The Digital Swiss Army Knife
The last couple of decades have seen steady improvements in a variety of sectors that have led to new and flexible navigation capabilities — and all of these improvements can now be found in the little chunks of silicon, plastic, and glass in our pockets and handbags. Moore’s Law and the miniaturization of electronics have enabled us all to carry handheld programmable supercomputers around with us every day. Microelectromechanical systems technologies and the demand for better gaming and augmented reality experiences on our smartphones mean that any new phone contains the same types of sensors for enhancing user experiences that cruise missiles and smartbombs use to ensure they hit their targets precisely.

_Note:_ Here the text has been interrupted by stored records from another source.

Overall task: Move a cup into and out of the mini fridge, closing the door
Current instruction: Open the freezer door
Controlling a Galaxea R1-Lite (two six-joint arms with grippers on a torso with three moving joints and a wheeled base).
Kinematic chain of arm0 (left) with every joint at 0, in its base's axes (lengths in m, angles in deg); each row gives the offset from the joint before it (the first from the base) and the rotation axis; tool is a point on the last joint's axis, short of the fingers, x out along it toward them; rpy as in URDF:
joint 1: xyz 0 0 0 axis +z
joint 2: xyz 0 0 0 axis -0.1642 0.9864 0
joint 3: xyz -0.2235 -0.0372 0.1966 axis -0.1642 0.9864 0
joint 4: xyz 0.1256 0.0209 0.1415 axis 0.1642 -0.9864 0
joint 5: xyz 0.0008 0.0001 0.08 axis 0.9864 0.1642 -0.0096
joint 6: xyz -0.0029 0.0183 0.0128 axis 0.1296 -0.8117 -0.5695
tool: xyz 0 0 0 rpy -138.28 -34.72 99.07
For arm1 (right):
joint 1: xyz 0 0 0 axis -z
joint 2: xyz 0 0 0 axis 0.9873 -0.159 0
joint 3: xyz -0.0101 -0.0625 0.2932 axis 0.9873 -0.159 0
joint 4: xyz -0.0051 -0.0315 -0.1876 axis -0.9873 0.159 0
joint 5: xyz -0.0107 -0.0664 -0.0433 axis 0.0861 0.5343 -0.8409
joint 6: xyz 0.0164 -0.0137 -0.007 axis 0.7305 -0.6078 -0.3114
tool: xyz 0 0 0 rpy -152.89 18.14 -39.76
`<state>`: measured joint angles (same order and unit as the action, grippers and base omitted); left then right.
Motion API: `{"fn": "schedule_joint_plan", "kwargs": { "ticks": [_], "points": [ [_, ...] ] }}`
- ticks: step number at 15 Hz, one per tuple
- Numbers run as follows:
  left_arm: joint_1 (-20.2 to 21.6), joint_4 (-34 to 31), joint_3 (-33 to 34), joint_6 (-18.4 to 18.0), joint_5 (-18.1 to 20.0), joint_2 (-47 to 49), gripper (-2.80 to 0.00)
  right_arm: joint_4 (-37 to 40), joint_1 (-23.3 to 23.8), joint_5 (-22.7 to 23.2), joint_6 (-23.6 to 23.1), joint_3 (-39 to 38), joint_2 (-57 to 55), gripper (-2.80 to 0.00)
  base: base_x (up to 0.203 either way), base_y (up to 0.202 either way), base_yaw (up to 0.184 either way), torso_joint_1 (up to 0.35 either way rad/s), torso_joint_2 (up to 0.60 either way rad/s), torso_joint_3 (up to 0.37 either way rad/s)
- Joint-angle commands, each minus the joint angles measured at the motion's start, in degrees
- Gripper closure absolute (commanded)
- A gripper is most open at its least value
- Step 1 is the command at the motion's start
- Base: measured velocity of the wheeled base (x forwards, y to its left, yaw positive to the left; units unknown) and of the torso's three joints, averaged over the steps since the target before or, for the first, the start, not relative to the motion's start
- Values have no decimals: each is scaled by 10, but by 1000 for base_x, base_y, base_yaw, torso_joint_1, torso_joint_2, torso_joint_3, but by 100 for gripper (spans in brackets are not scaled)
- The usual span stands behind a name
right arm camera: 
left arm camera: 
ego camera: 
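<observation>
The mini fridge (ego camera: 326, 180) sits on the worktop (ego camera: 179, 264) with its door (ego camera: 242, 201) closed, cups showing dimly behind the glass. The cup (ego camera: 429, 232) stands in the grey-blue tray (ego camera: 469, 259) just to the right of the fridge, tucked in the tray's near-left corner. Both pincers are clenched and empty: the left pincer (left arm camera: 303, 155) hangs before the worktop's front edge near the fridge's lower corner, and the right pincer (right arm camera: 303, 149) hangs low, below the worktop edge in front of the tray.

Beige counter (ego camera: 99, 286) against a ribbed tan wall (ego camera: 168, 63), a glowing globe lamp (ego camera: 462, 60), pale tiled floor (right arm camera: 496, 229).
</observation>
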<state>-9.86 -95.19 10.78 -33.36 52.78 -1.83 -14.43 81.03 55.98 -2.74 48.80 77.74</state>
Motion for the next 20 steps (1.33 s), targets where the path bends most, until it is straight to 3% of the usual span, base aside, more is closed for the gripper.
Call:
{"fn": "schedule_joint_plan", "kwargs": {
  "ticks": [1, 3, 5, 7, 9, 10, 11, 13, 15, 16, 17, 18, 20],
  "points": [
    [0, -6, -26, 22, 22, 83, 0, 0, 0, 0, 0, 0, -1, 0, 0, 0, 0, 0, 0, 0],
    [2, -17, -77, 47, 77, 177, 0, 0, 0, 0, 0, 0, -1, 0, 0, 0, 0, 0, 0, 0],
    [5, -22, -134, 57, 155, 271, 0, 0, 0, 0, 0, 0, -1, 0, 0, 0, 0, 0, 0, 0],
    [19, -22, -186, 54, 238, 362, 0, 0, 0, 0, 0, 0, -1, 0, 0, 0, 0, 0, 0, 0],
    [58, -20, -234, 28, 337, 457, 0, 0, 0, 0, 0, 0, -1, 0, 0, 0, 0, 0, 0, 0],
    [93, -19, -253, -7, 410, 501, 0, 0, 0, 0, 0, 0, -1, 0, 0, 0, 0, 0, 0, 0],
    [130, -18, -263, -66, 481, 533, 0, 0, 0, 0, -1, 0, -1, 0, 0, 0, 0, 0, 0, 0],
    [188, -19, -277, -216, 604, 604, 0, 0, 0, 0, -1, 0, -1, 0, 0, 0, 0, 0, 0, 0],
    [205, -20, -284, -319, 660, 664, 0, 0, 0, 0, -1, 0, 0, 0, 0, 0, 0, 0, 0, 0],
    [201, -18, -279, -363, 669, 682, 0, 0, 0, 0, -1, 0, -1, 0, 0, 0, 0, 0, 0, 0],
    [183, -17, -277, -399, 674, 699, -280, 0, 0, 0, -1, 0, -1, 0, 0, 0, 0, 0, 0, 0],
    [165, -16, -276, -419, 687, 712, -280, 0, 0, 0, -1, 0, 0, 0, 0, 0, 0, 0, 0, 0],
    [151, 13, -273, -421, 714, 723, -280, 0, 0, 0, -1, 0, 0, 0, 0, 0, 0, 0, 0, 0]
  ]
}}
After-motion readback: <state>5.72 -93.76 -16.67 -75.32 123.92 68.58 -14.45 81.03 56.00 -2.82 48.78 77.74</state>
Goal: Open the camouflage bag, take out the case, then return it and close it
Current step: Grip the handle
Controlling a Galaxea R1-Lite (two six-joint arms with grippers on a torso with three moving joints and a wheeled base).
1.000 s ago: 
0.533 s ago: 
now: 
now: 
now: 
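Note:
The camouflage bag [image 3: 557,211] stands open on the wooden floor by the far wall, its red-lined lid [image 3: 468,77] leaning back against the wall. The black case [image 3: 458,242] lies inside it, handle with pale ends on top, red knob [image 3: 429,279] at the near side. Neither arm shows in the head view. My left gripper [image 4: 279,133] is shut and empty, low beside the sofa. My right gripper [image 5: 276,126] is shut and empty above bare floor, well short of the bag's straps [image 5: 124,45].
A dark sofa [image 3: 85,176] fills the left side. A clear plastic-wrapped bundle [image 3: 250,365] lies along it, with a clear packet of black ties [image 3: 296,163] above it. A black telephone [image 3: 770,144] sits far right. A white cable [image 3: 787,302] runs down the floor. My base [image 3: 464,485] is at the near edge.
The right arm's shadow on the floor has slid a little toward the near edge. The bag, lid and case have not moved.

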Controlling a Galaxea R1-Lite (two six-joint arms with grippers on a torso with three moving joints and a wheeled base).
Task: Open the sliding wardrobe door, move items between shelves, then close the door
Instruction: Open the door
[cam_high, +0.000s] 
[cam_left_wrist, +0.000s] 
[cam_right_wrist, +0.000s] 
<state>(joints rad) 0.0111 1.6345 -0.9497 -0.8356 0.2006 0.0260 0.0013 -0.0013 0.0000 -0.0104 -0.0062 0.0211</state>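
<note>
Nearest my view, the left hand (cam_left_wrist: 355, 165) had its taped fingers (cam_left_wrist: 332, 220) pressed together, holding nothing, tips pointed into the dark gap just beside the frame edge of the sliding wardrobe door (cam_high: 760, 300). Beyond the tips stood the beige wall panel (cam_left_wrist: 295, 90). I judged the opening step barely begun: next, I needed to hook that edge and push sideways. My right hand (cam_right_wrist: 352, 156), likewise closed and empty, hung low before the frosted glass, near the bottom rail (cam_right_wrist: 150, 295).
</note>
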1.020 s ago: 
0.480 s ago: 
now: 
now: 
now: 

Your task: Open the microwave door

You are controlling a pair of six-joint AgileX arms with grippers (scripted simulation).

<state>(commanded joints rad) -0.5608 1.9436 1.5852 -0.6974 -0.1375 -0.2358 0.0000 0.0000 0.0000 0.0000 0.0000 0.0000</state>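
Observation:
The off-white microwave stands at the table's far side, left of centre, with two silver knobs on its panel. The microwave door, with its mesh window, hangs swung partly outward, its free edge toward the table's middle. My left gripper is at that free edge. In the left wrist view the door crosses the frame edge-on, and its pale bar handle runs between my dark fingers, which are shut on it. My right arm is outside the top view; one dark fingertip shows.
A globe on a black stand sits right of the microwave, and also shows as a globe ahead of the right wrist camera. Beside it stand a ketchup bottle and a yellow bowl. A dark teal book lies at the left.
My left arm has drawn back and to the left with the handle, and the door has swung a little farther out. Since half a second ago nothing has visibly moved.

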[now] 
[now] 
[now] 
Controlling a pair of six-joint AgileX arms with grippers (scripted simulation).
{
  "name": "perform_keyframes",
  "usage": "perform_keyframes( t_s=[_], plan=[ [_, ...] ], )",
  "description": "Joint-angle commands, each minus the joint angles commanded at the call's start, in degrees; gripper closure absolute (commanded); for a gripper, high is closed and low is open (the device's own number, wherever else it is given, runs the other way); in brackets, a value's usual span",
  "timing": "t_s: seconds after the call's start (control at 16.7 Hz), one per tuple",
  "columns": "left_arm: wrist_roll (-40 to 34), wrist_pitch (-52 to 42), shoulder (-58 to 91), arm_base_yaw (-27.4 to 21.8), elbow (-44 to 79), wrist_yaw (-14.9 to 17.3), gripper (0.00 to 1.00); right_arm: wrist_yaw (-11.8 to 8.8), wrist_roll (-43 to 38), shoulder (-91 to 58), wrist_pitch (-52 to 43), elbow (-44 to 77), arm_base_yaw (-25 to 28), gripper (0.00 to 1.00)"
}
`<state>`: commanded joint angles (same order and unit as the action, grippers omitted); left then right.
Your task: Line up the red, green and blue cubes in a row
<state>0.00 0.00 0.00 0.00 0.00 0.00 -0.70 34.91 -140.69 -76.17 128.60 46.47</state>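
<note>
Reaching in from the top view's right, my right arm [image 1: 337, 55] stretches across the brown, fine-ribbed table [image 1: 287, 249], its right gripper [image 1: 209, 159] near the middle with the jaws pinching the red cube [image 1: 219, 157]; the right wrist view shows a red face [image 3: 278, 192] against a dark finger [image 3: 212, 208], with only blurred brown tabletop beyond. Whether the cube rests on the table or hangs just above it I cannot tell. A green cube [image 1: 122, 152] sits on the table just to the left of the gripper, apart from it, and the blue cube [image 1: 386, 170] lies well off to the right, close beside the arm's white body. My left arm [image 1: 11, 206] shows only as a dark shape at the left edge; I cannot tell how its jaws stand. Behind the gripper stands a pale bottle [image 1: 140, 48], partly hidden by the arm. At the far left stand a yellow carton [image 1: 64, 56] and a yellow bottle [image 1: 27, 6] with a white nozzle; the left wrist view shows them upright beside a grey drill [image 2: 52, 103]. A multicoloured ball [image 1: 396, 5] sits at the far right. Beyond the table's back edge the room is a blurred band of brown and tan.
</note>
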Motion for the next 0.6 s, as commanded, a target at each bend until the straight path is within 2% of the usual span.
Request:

Finally, your smartphone contains more radios than you probably realize. GPS (or GNSS); 2G, 3G, and 4G network radios; near field communications, like RFID; Bluetooth; Wi-Fi; and even a VHF FM chip might be tucked away in there somewhere. The near future is likely to bring a “whitespace” radio (using re-assigned vacated spectrum) along with a 60-GHz wireless USB transceiver. We are bathed in a phenomenal number of radio signals as we go about our daily lives, completely oblivious to the rich tapestry we are walking through — an invisible, permanent, detailed map just waiting to be sensed by our smartphones and annotated for our navigation purposes.
So, just what is possible with a commodity smartphone and its arsenal of features?
Pedestrian Motion Modeling
We can begin with the accelerometers, magnetometers, gyroscopes and barometers found in recent smartphones. These sensors collectively form an inertial measurement unit (IMU) that can be used to track the motion of a user through any environment, regardless of the availability of GNSS (at least in theory).
Unfortunately, there are many stumbling blocks in the way for any new navigator starting down this road. The standard approach for inertial navigation involves using the gyroscopes to maintain an estimate of the orientation of the device relative to the Earth, and to integrate the accelerometer measurements to calculate the system velocity and subsequently the change in position with each measurement update. A key aspect of this process is the removal of the effect of gravity, which requires us to estimate the value of the local gravity field strength (which varies with location across the globe) and its direction (which we do based on the estimated orientation of the device according to the gyroscopes). There are inevitably some errors associated with the estimates of both of these quantities.
In addition, the sensors themselves suffer noise, biases, instabilities, non-linearities, and other effects that only decrease the system performance further. These errors accumulate over time because the position and orientation estimates at any moment depend on the cumulative sum of all measurements since the start of the journey. The result is rapid and unbounded growth in position and orientation error. The cost of the sensors is, of course, tightly correlated with their quality, and so the rate at which the navigation performance degrades. The quality of the sensors in smartphones is so low that this approach is rendered useless within the first few seconds of use. To make progress we must apply regular position corrections to the system by applying external constraints or incorporating external sensor measurements.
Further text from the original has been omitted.